The lines to be copied are those below that contain "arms".
--------------------
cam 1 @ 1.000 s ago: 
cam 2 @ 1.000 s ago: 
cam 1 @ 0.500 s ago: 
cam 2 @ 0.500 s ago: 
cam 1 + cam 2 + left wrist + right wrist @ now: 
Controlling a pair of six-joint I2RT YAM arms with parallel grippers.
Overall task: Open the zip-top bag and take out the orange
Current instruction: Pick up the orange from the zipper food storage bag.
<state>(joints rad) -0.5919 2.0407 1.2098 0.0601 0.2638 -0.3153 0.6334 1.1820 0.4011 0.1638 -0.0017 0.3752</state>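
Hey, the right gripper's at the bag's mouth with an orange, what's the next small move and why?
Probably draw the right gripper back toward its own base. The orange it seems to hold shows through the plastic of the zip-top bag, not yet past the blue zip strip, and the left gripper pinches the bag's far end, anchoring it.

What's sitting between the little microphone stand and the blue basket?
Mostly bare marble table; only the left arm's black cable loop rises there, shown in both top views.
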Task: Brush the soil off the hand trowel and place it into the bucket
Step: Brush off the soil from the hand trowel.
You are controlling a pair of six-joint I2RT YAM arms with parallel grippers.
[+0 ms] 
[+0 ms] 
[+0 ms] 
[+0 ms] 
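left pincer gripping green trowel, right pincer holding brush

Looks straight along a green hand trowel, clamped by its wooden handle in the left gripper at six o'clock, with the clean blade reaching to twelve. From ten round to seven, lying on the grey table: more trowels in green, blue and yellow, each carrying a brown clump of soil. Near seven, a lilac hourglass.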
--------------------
* **Answer area**
Controlling a pair of six-joint I2RT YAM arms with parallel grippers.
You are controlling a pair of six-joint I2RT YAM arms with parallel grippers.

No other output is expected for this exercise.